“The centrality of biography to Outsider Art is not only an integral component of its categorization and valuation, but something which, through autofictional praxis, can be deliberately co-opted as a savvy marketing device, or made to function as a potent mechanism for a critique of the category itself and the foundations on which this particular classification are predicated.” – M. Kjellman-Chapin.
The above quote by Kjellman-Chapin highlights one of the most prevalent questions surrounding the exhibiting of ‘Outsider Art’; whether the ‘story’ or the artist’s biography should be displayed alongside the work. Many believe that without the biographical context, we cannot really place works into the ‘Outsider Art’ category. But with a focus on biography, surely we are eliminating the formal and visual elements as the most important parts of the work?

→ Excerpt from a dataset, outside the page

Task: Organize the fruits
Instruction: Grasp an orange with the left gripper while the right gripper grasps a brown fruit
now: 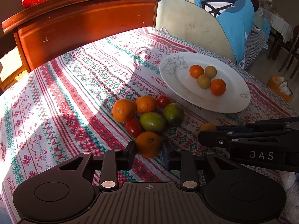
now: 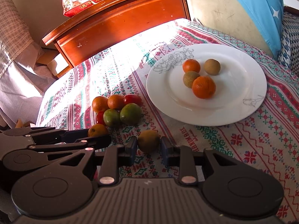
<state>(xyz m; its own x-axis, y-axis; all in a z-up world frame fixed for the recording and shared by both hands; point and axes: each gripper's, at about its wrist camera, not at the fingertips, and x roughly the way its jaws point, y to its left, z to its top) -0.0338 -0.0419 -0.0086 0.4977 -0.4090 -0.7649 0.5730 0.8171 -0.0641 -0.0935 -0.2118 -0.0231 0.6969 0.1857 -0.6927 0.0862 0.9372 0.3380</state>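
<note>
A white plate holds two small oranges and two brown round fruits. A cluster of oranges, two green fruits and two tomatoes lies on the cloth left of the plate. My left gripper has its jaws around an orange at the cluster's near end, touching or nearly touching it. My right gripper has its jaws around a brown-yellow fruit on the cloth, small gaps on both sides. The right gripper also shows in the left wrist view, and the left gripper in the right wrist view.
A patterned tablecloth covers the table. A wooden cabinet with a red box on top stands behind it. A chair with blue fabric is at the back right. The two grippers are close side by side.
</note>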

There has been great controversy surrounding the use of biography with regards to Outsider Art exhibitions; particularly if the biography is not written by the artist. Create, an exhibition which took place in 2011 at the Berkeley Art Museum was a survey of work by 3 local disability-focused arts centres: Creative Growth, the National Institute for Arts and Disability (NAID) and Creativity Explored. The exhibition received great criticism for exacerbating the idea of ‘us’ and ‘them’ with its excessive medical labelling. Lawrence Rinder, co-curator of the exhibition used an abundance of medical language in his interpretation of the works on display. He wanted to put definitive labels on people by making clear the difference between developmental disability and mental illness. Rinder continued to exacerbate the idea of the ‘isolated outsider artist’ by claiming that artists such as Judith Scott created their work from nowhere when in fact, many of the artists would regularly go on museum visits and have access to art books. It seems a little naïve to assume that the artists were cut off completely from the world particularly in the twenty-first century. On a visit in 2012 to the Halle Saint Pierre in Paris, I noticed a similar thing. The artists whose works were on display were all named as ‘anonymous,’ yet a rich biography was provided about them all.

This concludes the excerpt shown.